- _Your task_:
Lines in the entries below where the word "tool" shows up should each be copied.

- _Provided entries_:

........

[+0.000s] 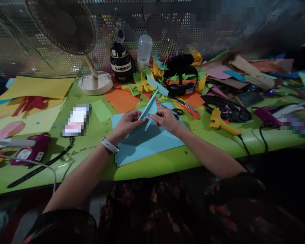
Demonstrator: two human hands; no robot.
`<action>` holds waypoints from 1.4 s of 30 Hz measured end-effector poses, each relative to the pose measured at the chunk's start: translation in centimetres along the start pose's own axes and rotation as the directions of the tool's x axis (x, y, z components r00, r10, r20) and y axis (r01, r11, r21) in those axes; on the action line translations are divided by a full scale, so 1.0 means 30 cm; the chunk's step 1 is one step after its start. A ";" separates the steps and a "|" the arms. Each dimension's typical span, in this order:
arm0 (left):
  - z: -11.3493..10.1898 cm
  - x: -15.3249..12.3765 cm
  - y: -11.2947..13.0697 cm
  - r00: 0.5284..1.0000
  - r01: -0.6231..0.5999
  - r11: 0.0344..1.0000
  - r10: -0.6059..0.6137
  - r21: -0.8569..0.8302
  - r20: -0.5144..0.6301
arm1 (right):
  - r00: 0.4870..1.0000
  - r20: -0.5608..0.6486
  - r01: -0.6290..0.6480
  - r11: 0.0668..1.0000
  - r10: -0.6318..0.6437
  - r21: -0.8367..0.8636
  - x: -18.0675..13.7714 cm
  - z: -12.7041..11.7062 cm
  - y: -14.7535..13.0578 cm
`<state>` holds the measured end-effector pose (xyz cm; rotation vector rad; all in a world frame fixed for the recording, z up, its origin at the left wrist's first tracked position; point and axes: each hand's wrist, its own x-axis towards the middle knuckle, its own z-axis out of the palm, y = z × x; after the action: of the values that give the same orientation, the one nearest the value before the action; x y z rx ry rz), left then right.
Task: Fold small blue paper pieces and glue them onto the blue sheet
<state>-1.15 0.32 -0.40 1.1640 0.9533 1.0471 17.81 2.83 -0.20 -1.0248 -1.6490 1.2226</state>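
Both my hands meet over a stack of light blue paper sheets [152,144] on the green table [167,162]. My left hand [128,123], with a white watch at the wrist, pinches the left side of a folded light blue paper piece [149,108] whose point stands upward. The right side of the same piece is pinched by my right hand [165,119]. Scissors [178,112] lie just behind my right hand.
A desk fan [66,30] stands at the back left, beside a black bottle [120,62] and a clear bottle [144,51]. Coloured paper scraps, an orange sheet [120,100], yellow sheets [35,88], a yellow glue gun [220,123], a red cutter [190,109], cables and a phone [249,98] lie around.
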 end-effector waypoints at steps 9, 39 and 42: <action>-0.009 -0.003 0.011 0.997 0.076 0.993 -0.076 -0.087 0.002 | 0.999 0.026 -0.037 0.996 0.034 0.085 -0.002 0.002 -0.001; -0.016 0.006 -0.011 0.998 -0.021 0.997 0.017 0.072 0.060 | 1.000 0.007 -0.019 0.999 0.018 0.045 0.001 -0.001 0.013; -0.018 0.011 -0.017 0.998 -0.041 0.996 0.038 0.078 0.044 | 1.000 0.025 -0.010 0.999 0.008 0.050 0.002 -0.002 0.020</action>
<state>-1.50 0.73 -1.01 1.2699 0.9482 1.0199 17.92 3.01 -0.76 -0.9910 -1.6261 1.2806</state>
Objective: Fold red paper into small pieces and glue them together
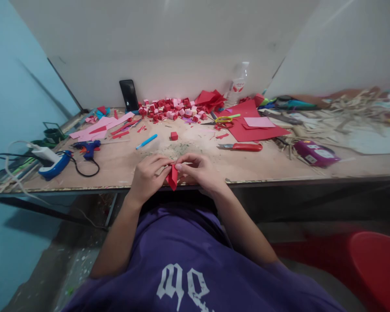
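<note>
The left hand (148, 174) and right hand (201, 171) pinched the red paper (172, 178) at the near edge of the surface (115, 167). Squeezing too hard could have crumpled it; a loose pinch could have dropped it.

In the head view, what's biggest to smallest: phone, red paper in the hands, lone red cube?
1. Black phone
2. Red paper, partly covered
3. Lone red cube

The paper's nearer, so real sizes are unsure.
</note>
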The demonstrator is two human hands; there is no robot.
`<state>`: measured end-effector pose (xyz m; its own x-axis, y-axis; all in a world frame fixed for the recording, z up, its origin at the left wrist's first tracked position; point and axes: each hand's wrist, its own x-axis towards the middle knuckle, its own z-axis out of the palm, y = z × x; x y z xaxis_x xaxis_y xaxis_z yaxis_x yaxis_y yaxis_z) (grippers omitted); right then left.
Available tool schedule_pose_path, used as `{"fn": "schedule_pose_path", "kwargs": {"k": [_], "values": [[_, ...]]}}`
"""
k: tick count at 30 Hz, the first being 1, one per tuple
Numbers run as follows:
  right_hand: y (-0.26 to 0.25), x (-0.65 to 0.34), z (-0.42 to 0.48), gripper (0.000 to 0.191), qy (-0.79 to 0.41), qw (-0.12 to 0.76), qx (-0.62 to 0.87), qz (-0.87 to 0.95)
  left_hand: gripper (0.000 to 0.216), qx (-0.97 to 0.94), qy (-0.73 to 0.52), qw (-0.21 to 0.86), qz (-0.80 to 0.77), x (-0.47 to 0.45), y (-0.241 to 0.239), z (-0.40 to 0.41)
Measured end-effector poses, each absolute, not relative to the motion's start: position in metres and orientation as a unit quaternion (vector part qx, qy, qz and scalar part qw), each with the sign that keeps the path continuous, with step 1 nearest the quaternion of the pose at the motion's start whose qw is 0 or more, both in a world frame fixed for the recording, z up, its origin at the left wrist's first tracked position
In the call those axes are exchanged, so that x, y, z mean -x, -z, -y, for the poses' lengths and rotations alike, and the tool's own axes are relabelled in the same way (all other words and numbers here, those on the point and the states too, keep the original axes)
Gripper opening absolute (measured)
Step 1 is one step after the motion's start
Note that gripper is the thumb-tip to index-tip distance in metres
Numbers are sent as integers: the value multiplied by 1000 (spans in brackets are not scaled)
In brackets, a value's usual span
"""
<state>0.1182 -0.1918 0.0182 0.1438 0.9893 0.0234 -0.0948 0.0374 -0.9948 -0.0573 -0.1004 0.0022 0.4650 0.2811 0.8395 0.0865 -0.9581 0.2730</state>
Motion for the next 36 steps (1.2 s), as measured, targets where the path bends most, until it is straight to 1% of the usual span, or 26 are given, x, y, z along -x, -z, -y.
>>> {"fn": "schedule_pose_path", "kwargs": {"k": [2, 5, 11, 17, 21, 25, 31, 36], "values": [[-18, -118, 192, 34, -481, 566, 498, 447, 9, -852, -504, 102, -103, 57, -3, 101], [-18, -118, 193, 32, -478, 566, 494, 455, 8, -854, -491, 140, -101, 57, -5, 101], [-19, -118, 193, 32, -473, 557, 489, 476, 11, -847, -475, 194, -140, 62, -7, 101], [-20, -113, 194, 30, -453, 557, 494, 490, 12, -768, -454, 390, -229, 66, -4, 99], [-21, -111, 196, 28, -436, 546, 491, 521, 10, -729, -472, 441, -225, 65, -8, 97], [-21, -112, 195, 29, -398, 545, 500, 543, 12, -737, -438, 457, -235, 61, -13, 96], [-17, -113, 192, 29, -372, 569, 500, 536, 17, -783, -413, 373, -279, 57, -15, 101], [-20, -113, 193, 26, -381, 599, 470, 524, 23, -806, -370, 378, -265, 57, -14, 103]]}}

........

- _Written solution_:
`<action>` holds waypoints from 1.4 s of 30 Hz measured end-effector poses, each relative to the pose measured at the chunk's start: translation in centimetres along the start pose's own axes and rotation as the directions of the tool's x axis (x, y, z components r00, r10, r20) and y axis (r01, r11, r21) in those axes; on the action line translations are divided by a full scale, so 1.0 means 30 cm; the chunk's step 1 is one step after its start. A ";" separates the steps and a "|" the arms. Each dimension's typical span, in this order:
Available tool schedule_pose_path, used as `{"fn": "schedule_pose_path", "kwargs": {"k": [_], "values": [[_, ...]]}}`
In the call those axes are exchanged, so that x, y, z mean -x, -z, -y, for the poses' lengths and rotations alike, and the tool's own axes are relabelled in the same way (all other words and numbers here, those on the point and the states too, keep the original axes)

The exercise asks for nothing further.